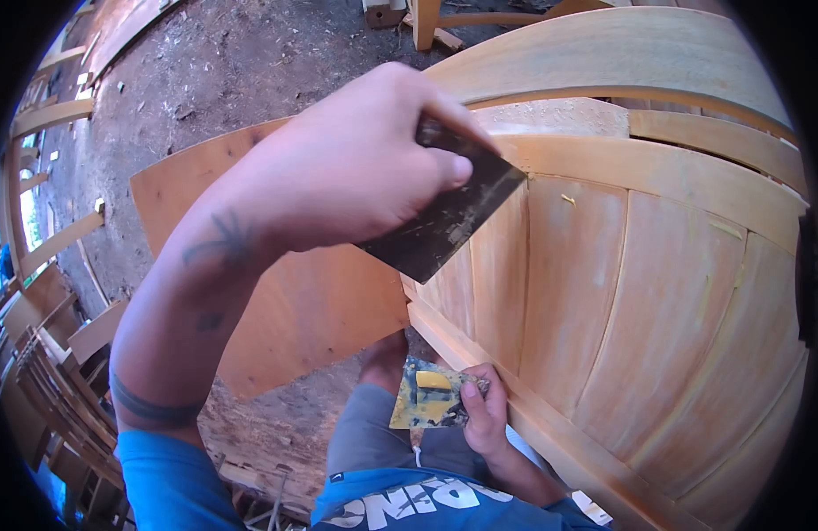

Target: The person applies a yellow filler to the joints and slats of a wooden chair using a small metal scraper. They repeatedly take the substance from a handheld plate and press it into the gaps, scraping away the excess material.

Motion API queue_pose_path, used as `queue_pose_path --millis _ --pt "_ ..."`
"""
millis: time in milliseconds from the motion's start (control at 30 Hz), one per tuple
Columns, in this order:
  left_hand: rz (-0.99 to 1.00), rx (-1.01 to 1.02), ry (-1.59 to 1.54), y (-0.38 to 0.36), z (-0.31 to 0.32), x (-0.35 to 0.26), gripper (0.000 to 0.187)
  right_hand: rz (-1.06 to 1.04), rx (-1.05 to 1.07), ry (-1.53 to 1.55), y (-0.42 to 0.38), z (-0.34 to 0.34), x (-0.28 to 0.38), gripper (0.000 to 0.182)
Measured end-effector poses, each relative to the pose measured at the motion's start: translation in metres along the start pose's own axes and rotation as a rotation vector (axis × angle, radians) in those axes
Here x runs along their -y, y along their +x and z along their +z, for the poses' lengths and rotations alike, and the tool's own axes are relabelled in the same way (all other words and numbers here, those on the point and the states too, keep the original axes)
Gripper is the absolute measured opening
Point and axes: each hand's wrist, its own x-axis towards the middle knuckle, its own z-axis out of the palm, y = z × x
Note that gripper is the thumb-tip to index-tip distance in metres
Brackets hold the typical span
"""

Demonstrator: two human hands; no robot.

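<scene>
My left hand [382, 164] reaches across, closed around a dark, flat putty scraper [449, 217] with its thumb and index finger along the blade. One corner of the scraper is right at the joint where the curved top rail [674, 173] meets the boards of a wooden panel [568, 257]. Lower down, in front of my shorts, my right hand [487, 414] grips a small putty-smeared plate [422, 403]. A lump of yellow putty [433, 380] sits on that plate. A yellow dab of filler [568, 200] marks the panel near the rail.
A reddish-brown plywood sheet [329, 310] lies on the dirt floor [223, 71] beside the panel. Behind the panel stands another curved wooden piece [603, 53]. Wooden slats and frame parts [68, 398] are stacked at the left. The panel's lower rail [550, 411] runs past my right arm.
</scene>
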Motion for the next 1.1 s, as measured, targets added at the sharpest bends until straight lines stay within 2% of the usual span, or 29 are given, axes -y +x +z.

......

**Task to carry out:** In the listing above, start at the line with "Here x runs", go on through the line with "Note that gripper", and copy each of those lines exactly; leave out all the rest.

**Answer for this exercise:**
Here x runs along their -y, y along their +x and z along their +z, for the poses' lengths and rotations alike, and the tool's own axes are relabelled in the same way (all other words and numbers here, those on the point and the states too, keep the original axes)
Gripper is the absolute measured opening
Point and axes: each hand's wrist, its own x-axis towards the middle knuckle, its own z-axis out of the palm, y = z × x
Note that gripper is the thumb-tip to index-tip distance in metres

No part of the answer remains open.